Dia masih menyingkirkan orang-orang yang bergerumul di jalan menuju rumahnya. Langkahnya buru-buru namun terasa berat. Maria tidak memikir kondosi tubuhnya dan kandungannya. Yang ia pikirkan saat ini adalah abangnya. Dia tidak ingin menemukan apa yang tidak ingin lihat di rumahnya.

"Kenapa wajah kalian semua sendu? Tidak terjadi apa-apa kan?" Suara maria serak dan air matanya tumpah.

"Ssttt..," Bihan memeluknya tak tega. Dia menggeleng-gelengkan kepalanya. Air mata sudah membanjiri wajahnya.

"B-bihan kenapa? Kenapa semua orang berkumpul di sini, dimana bang fahad? Bang fahad sembuh kan? Bihan jawab! Kenapa? Tidak-tidak, seharusnya mereka tidak kemari." Maria mulai frustasi dan mulai meracau tidak jelas.

"Sstt! Jangan bicara lagi maria! Plis tenangkan hatimu terlebih dahulu."

Maria tak tahan membendung gejolak hatinya. Dalam sekejap wajahnya sudah berada di bahu Bihan. Dia menangis dan berteriak sekencang-kencangnya. Hampir saja niqab yang ia kenakan di tarik olehnya yang kemudian bihan tahan.

Bihan memeluk Maria kencang mencoba menenangkan hati Maria sambil membisikkan nama Allah. Napas Maria sudah tak karuan.

"Kita semua milikNya, ikhlaskan." Bisik Bihan mencoba tenang.

"Astaghfirullah," maria mencoba beristighfar.

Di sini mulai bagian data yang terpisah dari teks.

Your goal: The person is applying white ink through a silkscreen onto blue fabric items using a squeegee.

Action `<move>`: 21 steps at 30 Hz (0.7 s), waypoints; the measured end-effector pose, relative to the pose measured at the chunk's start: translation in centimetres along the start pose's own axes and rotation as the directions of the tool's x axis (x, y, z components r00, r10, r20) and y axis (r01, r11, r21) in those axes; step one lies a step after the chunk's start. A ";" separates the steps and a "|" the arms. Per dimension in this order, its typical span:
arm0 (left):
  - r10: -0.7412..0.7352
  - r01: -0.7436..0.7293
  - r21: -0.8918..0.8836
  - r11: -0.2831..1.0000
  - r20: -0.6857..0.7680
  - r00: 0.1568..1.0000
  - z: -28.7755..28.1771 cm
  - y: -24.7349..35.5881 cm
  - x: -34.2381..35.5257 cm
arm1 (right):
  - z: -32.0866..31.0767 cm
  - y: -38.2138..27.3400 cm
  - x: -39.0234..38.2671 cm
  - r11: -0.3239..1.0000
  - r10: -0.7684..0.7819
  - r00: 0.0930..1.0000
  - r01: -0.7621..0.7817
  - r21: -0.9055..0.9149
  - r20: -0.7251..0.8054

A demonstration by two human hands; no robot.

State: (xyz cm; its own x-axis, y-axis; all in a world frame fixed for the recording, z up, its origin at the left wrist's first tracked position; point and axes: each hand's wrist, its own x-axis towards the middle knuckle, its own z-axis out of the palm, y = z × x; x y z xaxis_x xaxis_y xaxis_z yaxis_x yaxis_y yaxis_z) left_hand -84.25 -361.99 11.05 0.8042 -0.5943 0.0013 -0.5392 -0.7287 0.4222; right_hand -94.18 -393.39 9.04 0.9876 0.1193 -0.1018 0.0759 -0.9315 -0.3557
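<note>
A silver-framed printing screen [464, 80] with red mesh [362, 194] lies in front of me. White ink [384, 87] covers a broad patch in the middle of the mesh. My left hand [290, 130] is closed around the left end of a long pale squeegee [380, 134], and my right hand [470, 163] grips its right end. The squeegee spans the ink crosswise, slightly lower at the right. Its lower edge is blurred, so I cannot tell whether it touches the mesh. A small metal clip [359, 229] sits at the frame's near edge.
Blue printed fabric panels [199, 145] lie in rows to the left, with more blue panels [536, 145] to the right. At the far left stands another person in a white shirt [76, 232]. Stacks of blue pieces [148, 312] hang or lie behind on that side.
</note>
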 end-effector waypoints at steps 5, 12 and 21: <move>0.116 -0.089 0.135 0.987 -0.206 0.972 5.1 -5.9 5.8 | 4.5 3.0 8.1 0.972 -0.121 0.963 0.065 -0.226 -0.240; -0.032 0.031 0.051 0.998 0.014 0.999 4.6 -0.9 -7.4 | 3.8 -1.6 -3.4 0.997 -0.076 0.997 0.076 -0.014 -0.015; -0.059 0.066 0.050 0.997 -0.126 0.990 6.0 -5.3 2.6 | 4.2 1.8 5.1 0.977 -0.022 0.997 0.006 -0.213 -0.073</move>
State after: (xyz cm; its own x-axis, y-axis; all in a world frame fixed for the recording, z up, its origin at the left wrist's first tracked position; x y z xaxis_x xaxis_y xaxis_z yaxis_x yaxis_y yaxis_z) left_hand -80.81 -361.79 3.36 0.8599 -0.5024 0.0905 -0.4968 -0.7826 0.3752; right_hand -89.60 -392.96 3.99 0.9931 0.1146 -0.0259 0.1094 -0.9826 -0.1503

"Masuklah, mar! Ini kali terakhirmu bisa melihatnya, membelainya."

Maria tidak tahan. Air matanya semakin meruah. Dia menuruti Bihan yang menuntunnya pelan. Orang-orang yang menghalangi jalan mereka minggir untuk memberi jalan keduanya. Maria menguatkan hatinya dengan terus menyebut nama kekasih hatinya, Allah SWT.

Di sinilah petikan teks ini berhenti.